Puntos de acceso
Introducción
Un punto de acceso inalámbrico (WAP), a menudo llamado simplemente punto de acceso (AP), es un dispositivo de hardware de red que permite que dispositivos con capacidad Wi-Fi, como computadoras portátiles, teléfonos inteligentes y sensores de Internet de las cosas (IoT), se conecten de forma inalámbrica a una red de área local (LAN) cableada.[1] Funciona como un concentrador o puente central, transmitiendo y recibiendo señales de radio para crear una red de área local inalámbrica (WLAN) mientras la conecta a la infraestructura cableada más amplia, generalmente a través de Ethernet.[2] Esta configuración permite que varios dispositivos compartan una conexión a Internet de alta velocidad sin cableado físico, ampliando la cobertura de la red en hogares, oficinas y espacios públicos.[3]
Los puntos de acceso inalámbrico cumplen con la familia de estándares IEEE 802.11, que especifican los protocolos de control de acceso al medio (MAC) y capa física (PHY) para la conectividad inalámbrica en estaciones fijas, portátiles y móviles.[4] El estándar fundamental IEEE 802.11 fue desarrollado por el Grupo de Trabajo IEEE 802.11, formado en 1990 y ratificado en 1997, sentando las bases para el Wi-Fi moderno al permitir velocidades de datos de hasta 2 Mbps inicialmente.[5] Las modificaciones posteriores, como 802.11ac (Wi-Fi 5) para MIMO multiusuario y 802.11ax (Wi-Fi 6) para mejorar la eficiencia en entornos densos, han evolucionado los AP para admitir velocidades más altas (hasta 9,6 Gbps en las bandas de 2,4 GHz y 5 GHz) y una mejor administración de energía. La extensión Wi-Fi 6E agrega soporte para la banda de 6 GHz.[6] El estándar IEEE 802.11be (Wi-Fi 7), publicado en 2025, mejora aún más las capacidades de AP con canales ultraanchos, menor latencia para aplicaciones como realidad aumentada, operación multienlace (MLO) para el uso simultáneo de múltiples bandas y cifrado oportunista a través de Enhanced Open, lo que mejora la seguridad.[7][8]
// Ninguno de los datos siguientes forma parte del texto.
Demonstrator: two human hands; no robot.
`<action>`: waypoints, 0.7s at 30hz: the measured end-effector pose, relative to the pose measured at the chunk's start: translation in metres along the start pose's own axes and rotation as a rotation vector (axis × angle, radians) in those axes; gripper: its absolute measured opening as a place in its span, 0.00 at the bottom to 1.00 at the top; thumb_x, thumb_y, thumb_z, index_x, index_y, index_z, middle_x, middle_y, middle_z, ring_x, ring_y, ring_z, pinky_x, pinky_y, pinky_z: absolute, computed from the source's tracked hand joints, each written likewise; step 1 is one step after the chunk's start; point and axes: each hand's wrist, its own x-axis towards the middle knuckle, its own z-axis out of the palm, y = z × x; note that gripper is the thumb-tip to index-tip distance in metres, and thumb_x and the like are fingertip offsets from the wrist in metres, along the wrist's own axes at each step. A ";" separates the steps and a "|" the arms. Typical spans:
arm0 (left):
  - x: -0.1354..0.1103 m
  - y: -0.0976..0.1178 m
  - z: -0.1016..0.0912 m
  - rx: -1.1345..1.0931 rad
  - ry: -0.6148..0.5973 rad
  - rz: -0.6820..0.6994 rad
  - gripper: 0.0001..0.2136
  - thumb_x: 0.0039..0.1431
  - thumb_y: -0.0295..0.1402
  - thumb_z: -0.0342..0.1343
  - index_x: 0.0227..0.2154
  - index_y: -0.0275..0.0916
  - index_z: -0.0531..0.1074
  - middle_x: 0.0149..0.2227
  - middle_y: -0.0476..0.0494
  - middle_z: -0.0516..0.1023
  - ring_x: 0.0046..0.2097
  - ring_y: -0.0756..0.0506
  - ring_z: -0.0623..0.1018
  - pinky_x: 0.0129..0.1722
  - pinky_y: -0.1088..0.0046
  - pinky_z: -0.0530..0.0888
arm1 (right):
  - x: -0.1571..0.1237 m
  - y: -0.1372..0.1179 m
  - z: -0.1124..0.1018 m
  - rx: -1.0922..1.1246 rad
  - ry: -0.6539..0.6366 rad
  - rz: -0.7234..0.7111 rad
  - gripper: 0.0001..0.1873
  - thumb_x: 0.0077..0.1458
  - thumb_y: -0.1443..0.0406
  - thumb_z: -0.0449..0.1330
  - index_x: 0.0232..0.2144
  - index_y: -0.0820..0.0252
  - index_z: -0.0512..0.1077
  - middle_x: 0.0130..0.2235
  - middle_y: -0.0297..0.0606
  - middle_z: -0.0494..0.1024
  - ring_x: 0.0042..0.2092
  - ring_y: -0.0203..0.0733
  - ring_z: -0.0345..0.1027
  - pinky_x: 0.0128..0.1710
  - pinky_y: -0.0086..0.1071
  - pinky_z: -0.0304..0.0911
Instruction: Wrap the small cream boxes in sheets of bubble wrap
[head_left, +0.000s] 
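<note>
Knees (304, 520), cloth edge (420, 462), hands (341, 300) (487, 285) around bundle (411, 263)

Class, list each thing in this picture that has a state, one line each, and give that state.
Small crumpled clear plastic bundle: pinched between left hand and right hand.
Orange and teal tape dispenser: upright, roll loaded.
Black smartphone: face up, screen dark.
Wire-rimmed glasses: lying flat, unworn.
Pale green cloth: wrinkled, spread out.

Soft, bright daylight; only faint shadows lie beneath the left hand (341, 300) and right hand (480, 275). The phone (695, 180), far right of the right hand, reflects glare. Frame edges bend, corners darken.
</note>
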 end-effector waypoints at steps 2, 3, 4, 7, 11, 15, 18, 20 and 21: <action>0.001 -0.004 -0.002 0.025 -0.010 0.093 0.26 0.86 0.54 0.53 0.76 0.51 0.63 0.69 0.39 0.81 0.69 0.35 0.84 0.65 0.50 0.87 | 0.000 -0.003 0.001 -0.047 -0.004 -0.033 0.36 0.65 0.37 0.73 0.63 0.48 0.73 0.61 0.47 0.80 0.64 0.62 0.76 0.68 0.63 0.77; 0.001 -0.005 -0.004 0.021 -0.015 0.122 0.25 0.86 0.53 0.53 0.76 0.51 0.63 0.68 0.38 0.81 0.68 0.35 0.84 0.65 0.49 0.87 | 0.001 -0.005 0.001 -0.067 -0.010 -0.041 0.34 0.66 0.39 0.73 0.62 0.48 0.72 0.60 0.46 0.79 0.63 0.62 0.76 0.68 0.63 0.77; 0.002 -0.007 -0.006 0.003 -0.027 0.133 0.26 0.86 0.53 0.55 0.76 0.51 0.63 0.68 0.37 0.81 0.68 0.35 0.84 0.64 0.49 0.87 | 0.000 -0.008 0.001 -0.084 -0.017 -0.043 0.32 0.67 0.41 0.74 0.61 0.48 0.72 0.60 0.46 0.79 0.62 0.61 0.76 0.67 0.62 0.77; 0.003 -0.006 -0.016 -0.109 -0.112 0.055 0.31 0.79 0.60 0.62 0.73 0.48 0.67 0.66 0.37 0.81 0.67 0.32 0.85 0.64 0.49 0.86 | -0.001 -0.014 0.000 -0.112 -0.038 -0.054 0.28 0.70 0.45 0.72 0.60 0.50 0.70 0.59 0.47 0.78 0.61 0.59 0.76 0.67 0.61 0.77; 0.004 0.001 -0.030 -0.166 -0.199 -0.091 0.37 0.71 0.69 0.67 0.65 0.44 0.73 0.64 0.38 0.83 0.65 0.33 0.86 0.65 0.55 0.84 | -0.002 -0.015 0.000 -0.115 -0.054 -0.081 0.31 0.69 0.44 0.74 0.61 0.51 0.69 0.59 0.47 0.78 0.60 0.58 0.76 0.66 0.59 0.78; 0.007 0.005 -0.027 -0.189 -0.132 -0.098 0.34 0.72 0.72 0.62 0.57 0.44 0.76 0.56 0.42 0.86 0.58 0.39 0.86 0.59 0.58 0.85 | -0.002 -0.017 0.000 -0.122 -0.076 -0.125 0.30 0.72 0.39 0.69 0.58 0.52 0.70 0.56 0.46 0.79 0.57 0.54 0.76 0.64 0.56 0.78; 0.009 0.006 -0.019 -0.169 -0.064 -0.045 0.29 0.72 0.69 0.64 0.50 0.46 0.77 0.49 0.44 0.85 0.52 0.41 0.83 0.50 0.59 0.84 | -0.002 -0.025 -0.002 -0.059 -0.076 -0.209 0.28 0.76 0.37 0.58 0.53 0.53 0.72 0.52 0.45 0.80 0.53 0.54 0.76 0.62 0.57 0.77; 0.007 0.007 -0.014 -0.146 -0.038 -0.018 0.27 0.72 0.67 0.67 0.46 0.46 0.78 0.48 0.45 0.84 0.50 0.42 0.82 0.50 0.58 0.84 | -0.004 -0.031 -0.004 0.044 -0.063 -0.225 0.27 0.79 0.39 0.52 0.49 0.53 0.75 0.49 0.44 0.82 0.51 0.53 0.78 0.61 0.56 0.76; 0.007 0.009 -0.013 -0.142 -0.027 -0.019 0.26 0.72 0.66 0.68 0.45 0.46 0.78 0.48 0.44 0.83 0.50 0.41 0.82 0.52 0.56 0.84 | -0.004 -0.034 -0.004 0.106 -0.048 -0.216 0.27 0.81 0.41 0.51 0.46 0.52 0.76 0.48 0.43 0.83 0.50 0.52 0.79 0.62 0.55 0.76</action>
Los puntos de acceso varían en configuración para adaptarse a diferentes escalas y necesidades, incluidos los AP raíz que se conectan directamente a LAN cableadas para un acceso inalámbrico básico, los AP repetidores que amplifican las señales para eliminar zonas muertas y los AP basados en controladores administrados centralmente en entornos empresariales para una implementación optimizada en grandes áreas.[1] Realizan funciones esenciales como enrutamiento de tráfico, equilibrio de carga entre múltiples AP e integración con topologías de malla para una itinerancia fluida.[9] La seguridad es un aspecto central, con los AP modernos, particularmente los modelos empresariales líderes en 2026 de proveedores como Cisco (serie Catalyst), HPE Aruba y Fortinet (FortiAP), que admiten cifrado WPA3, incluido WPA3-Enterprise con cifrado de 192 bits, para una protección sólida de los datos, autenticación 802.1X para verificar usuarios, detección y contención de AP no autorizados, arranque seguro con firmware firmado, integración de acceso a la red de confianza cero, tecnología AI/ML. detección de amenazas y protocolos de gestión cifrados. También se encuentran disponibles funciones adicionales como ocultación de SSID y filtrado de direcciones MAC para evitar el acceso no autorizado, aunque se consideran complementarias.[10][11][12] Estos elementos hacen que los WAP sean indispensables para redes inalámbricas seguras y escalables, que admiten todo, desde transmisión doméstica hasta implementaciones de IoT empresarial.[12]